— GIVEN DATA —

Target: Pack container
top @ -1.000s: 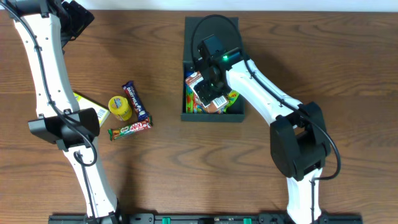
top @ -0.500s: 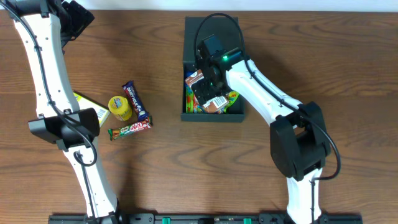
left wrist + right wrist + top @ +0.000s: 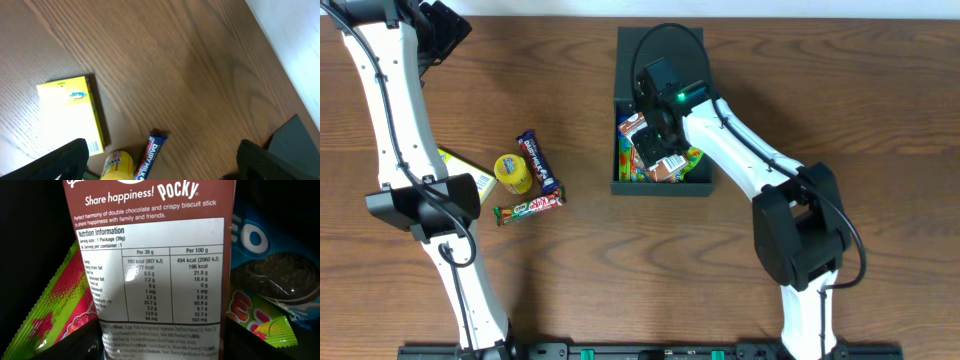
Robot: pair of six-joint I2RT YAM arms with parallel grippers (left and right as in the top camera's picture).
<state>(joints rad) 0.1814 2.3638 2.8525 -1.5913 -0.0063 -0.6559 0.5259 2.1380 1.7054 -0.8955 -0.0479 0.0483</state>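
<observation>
Right now the right claw [image 3: 660, 148] is down inside the container [image 3: 660, 187], the dark teal box that sits open toward the far side of the tabletop [image 3: 840, 80], a little right of the middle. Its fingers [image 3: 85, 340] are clenched on either edge of a brown Pocky box [image 3: 152, 275], whose nutrition panel fills the wrist view. An Oreo packet [image 3: 265, 265] lies just to one side of the box and a green and red sweet wrapper [image 3: 55, 315] to the other. The left claw [image 3: 442, 35] hangs high over the far left corner, spread wide with nothing in it. Below it, well apart from the container, lie a flat yellow carton [image 3: 70, 112], a yellow tub [image 3: 117, 165], a blue Dairy Milk bar [image 3: 150, 157] just beside the tub, and a red and green bar [image 3: 530, 207].
</observation>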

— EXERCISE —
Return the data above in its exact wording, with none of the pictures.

— FINAL ANSWER —
Target: Pack container
top @ -1.000s: 
top @ -0.500s: 
left wrist + right wrist + top @ +0.000s: 
Robot: pair of six-joint I2RT YAM arms with parallel grippers (left and right as in the top camera's picture).
<state>(joints rad) 0.1814 2.3638 2.8525 -1.5913 -0.0063 -0.6559 0.5259 2.1380 1.7054 -0.8955 -0.0479 0.0483</state>
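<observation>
Right now the right claw [image 3: 660, 148] is down inside the container [image 3: 660, 187], the dark teal box that sits open toward the far side of the tabletop [image 3: 840, 80], a little right of the middle. Its fingers [image 3: 85, 340] are clenched on either edge of a brown Pocky box [image 3: 152, 275], whose nutrition panel fills the wrist view. An Oreo packet [image 3: 265, 265] lies just to one side of the box and a green and red sweet wrapper [image 3: 55, 315] to the other. The left claw [image 3: 442, 35] hangs high over the far left corner, spread wide with nothing in it. Below it, well apart from the container, lie a flat yellow carton [image 3: 70, 112], a yellow tub [image 3: 117, 165], a blue Dairy Milk bar [image 3: 150, 157] just beside the tub, and a red and green bar [image 3: 530, 207].
</observation>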

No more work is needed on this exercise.